== ACTIVITY ==
When you reach the line that contains "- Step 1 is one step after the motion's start" in the data below, start reproducing lines exactly, and stop after the line that contains "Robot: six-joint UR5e".

== RECORDED DATA ==
▼
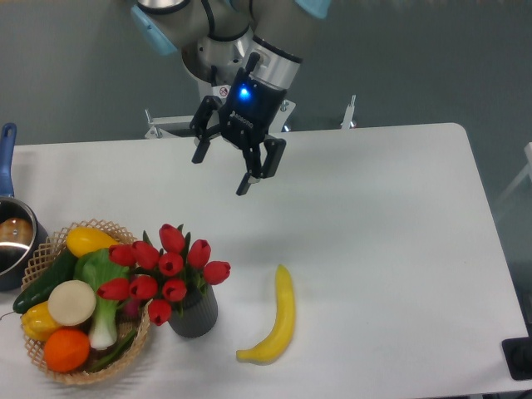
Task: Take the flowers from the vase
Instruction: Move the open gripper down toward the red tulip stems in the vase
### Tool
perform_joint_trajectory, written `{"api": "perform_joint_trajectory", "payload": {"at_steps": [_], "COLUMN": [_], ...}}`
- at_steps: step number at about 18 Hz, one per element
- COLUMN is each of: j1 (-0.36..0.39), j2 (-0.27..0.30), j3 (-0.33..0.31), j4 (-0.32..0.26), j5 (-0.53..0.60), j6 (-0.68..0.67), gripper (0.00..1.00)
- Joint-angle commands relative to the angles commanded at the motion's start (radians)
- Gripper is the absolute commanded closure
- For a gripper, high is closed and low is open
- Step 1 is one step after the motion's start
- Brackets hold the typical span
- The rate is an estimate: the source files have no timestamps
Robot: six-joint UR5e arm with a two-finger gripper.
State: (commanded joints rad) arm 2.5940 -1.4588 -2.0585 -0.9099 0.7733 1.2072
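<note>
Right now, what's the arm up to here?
The pincer is open and empty, hanging in the air above the table, up and to the right of the flowers. The red tulips stand untouched in the dark grey vase, beside the wicker basket of produce, with a banana lying to their right. Nothing is grasped yet; it looks like the approach toward the bouquet, with the pick itself not yet begun.

Flowers (166,270) reachable from above; basket (50,249) touching left, banana (278,320) right.
</note>
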Motion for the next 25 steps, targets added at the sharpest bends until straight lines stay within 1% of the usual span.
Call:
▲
== TASK RESULT ==
- Step 1 is one step after the motion's start
- Brackets hold the typical span
- The rate is an estimate: the source files have no timestamps
Robot: six-joint UR5e arm with a two-finger gripper.

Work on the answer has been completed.